Note that the season finale of Detroit 187 will be shown on ABC on this Sunday, March 20 ad 10pm EDT and PDT, rather than in its normal Tuesday time slot. Season Passes should handle the switch comfortably unless other season passes or show recording requests take precedence. Check your To Do lists to make sure that the appropriate recording will occur.


----------



## sakura panda (Apr 6, 2004)

I normally record Brothers & Sisters at that time, but since they are on the same channel, I'm sure there won't be a conflict. 

Thanks for the heads-up! I don't understand why they switch times for single episodes, especially for the end of the season/series.


----------



## omnibus (Sep 25, 2001)

Anybody else notice that Michael Imperioli character/son was his actual son Vadim. Or...I could be assuming too much from the same last name.


----------



## scsiguy72 (Nov 25, 2003)

I thought it was interesting they got a kid with the same nose. No wonder..


----------



## Amnesia (Jan 30, 2005)

omnibus said:


> Or...I could be assuming too much from the same last name.


IMDb claims that it's his son.


----------



## sieglinde (Aug 11, 2002)

TV By the Numbers has rated this show as certain to be cancelled so I am not surprised about the day change for the last episode of the season.


----------



## miller890 (Feb 15, 2002)

As of this morning the season finale of Detroit 1-8-7 this Sunday 3/20 was not being picked up by my Season Pass. I did manual record with an extra hour to be safe. Thanks aforkosh!


----------



## sieglinde (Aug 11, 2002)

You never know if some basketball won't mess it up.


----------



## Amnesia (Jan 30, 2005)

You mean if "March Madness" on CBS and associated channels will affect the showing of _Detroit 1-8-7_ on ABC?


----------



## sieglinde (Aug 11, 2002)

I have no idea. All I know is tons of basketball is on. I don't watch it so I have no idea which channels it is on. Sports of various sorts seem to mess up TV on Sundays.


----------



## Michael S (Jan 12, 2004)

Amnesia said:


> You mean if "March Madness" on CBS and associated channels will affect the showing of _Detroit 1-8-7_ on ABC?

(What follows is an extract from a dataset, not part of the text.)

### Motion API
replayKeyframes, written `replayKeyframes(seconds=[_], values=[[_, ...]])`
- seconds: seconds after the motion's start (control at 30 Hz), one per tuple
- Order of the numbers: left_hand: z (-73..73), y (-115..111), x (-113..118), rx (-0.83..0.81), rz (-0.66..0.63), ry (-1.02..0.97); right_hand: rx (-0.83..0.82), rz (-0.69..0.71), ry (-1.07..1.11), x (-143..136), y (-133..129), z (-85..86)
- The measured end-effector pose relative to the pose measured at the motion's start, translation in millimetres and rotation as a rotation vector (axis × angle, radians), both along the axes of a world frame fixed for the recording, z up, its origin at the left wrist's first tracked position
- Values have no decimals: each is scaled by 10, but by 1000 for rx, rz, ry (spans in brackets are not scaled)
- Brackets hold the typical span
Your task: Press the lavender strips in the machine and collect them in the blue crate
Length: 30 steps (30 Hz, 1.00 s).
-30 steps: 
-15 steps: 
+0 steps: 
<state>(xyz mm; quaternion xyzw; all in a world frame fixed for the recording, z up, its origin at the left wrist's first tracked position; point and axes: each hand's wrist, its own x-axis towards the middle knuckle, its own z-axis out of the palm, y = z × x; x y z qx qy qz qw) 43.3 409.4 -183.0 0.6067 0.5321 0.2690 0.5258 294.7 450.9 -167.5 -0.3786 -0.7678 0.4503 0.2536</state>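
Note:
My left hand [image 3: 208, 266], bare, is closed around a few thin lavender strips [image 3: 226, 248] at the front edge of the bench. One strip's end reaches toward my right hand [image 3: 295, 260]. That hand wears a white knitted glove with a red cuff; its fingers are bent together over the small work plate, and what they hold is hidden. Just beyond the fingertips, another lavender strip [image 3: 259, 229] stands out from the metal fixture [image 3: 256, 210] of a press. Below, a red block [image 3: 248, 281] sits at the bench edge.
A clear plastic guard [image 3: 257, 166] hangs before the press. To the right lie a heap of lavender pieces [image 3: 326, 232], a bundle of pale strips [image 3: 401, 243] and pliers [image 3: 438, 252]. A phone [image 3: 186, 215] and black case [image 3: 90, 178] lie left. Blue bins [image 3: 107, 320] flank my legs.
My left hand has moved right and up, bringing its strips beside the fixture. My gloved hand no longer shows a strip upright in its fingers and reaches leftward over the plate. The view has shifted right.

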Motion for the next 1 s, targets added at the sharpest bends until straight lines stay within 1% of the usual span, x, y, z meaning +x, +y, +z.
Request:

I think he means an NBA game.


----------



## mattack (Apr 9, 2001)

sieglinde said:


> I have no idea. All I know is tons of basketball is on. I don't watch it so I have no idea which channels it is on. Sports of various sorts seem to mess up TV on Sundays.


only if you're on the wrong coast.


----------



## Rob Helmerichs (Oct 17, 2000)

mattack said:


> only if you're on the wrong coast.


I'm about as far from any coast as you can get, and this is a regular problem for me...the reason, in fact, why I don't bother with any CBS Sunday night shows. Ever.


----------



## phox_mulder (Feb 23, 2006)

Central counts as the wrong coast, since it's the same feed as the east coast.



phox


----------



## sieglinde (Aug 11, 2002)

Central counts as the wrong coast, since it's the same feed as the east coast.



phox
______

Thinking of Iowa as a "coast" cracks me up.


----------



## Rob Helmerichs (Oct 17, 2000)

sieglinde said:


> Thinking of Iowa as a "coast" cracks me up.


I suppose it's a bank (of the Mississippi), which is kind of like a coast...

And now that I think of it, Minnesota has more shore than California (they don't call it Land of 10,000 Lakes for nothing), so that is vaguely coastal, I guess, if you squint really hard.


----------



## sieglinde (Aug 11, 2002)

Good point. So can we call the Midwest, the Central Coast of the US?


----------